# WORK REQUEST
Repeat the listing in full, exactly as it stands.

** COLLECTED DATA follows **

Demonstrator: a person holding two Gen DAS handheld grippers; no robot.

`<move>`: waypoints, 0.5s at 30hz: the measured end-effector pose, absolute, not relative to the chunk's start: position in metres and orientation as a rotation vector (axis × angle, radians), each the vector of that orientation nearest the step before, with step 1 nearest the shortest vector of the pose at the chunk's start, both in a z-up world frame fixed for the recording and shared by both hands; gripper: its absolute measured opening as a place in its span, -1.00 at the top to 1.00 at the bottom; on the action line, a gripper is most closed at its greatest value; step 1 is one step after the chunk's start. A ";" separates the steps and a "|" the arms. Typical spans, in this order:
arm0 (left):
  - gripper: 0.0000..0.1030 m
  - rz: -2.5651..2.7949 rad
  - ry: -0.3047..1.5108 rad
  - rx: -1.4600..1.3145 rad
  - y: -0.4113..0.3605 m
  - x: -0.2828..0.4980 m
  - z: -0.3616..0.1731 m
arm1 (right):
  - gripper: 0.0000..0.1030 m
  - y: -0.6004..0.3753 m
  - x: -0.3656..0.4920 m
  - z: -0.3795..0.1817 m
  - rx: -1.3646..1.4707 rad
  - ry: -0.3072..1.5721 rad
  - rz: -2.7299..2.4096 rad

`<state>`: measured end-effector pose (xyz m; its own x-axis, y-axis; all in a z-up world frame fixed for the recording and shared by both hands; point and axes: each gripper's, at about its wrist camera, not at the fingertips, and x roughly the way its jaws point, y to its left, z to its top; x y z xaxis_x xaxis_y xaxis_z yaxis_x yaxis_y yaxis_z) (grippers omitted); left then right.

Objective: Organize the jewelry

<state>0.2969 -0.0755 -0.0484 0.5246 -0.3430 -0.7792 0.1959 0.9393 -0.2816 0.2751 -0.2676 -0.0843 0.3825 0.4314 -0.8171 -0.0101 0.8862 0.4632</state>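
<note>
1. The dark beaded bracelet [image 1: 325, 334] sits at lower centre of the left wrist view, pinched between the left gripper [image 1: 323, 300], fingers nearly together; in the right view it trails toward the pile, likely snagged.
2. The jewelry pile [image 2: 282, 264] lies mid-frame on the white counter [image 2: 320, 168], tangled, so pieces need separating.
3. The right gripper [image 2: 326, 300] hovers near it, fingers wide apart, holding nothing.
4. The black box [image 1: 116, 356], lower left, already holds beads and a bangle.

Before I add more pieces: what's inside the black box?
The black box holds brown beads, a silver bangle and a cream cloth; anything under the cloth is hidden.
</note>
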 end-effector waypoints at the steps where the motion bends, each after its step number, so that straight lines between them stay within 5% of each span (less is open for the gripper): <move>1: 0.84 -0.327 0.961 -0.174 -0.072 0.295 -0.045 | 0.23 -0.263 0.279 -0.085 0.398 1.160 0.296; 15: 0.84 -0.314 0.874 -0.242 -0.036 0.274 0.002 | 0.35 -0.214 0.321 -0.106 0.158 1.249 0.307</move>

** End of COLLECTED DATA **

# REPLY TO THE TASK
Demonstrator: a person holding two Gen DAS handheld grippers; no robot.

`<move>`: waypoints, 0.5s at 30hz: the measured end-effector pose, absolute, not relative to the chunk's start: position in metres and orientation as a rotation vector (axis × angle, radians), each the vector of that orientation nearest the step before, with step 1 nearest the shortest vector of the pose at the chunk's start, both in a z-up world frame fixed for the recording and shared by both hands; gripper: its absolute measured opening as a place in its span, -1.00 at the top to 1.00 at the bottom; on the action line, a gripper is most closed at its greatest value; step 1 is one step after the chunk's start. A ";" separates the steps and a "|" the arms. Typical spans, in this order:
arm0 (left):
  - gripper: 0.0000..0.1030 m
  - rz: -2.5651..2.7949 rad
  - ry: -0.3047..1.5108 rad
  - rx: -1.4600..1.3145 rad
  - y: -0.4113..0.3605 m
  - x: -0.2828..0.4980 m
  - z: -0.3616..0.1731 m
arm1 (right):
  - gripper: 0.0000..0.1030 m
  - y: -0.6004..0.3753 m
  - x: -0.3656..0.4920 m
  - z: -0.3795..0.1817 m
  - rx: -1.3646..1.4707 rad
  - ry: -0.3072..1.5721 rad
  - rz: -2.7299..2.4096 rad

`<state>`: measured end-effector pose (xyz m; its own x-axis, y-axis; all in a z-up world frame fixed for the recording and shared by both hands; point and axes: each gripper's, at about its wrist camera, not at the fingertips, and x roughly the way its jaws point, y to its left, z to its top; x y z xaxis_x xaxis_y xaxis_z yaxis_x yaxis_y yaxis_z) (grippers omitted); left then right.

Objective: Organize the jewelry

<state>0.2969 -0.0755 -0.0484 0.5246 -0.3430 -0.7792 0.1959 0.9393 -0.2816 0.2751 -0.2676 -0.0843 0.3825 0.4314 -0.8171 -0.0101 0.8862 0.4632</state>
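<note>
1. The dark beaded bracelet [image 1: 325, 334] sits at lower centre of the left wrist view, pinched between the left gripper [image 1: 323, 300], fingers nearly together; in the right view it trails toward the pile, likely snagged.
2. The jewelry pile [image 2: 282, 264] lies mid-frame on the white counter [image 2: 320, 168], tangled, so pieces need separating.
3. The right gripper [image 2: 326, 300] hovers near it, fingers wide apart, holding nothing.
4. The black box [image 1: 116, 356], lower left, already holds beads and a bangle.

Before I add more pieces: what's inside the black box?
The black box holds brown beads, a silver bangle and a cream cloth; anything under the cloth is hidden.
</note>
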 end-effector waypoints at the steps where the motion bends, each after its step number, so that straight lines between them stay within 5% of each span (less is open for the gripper): <move>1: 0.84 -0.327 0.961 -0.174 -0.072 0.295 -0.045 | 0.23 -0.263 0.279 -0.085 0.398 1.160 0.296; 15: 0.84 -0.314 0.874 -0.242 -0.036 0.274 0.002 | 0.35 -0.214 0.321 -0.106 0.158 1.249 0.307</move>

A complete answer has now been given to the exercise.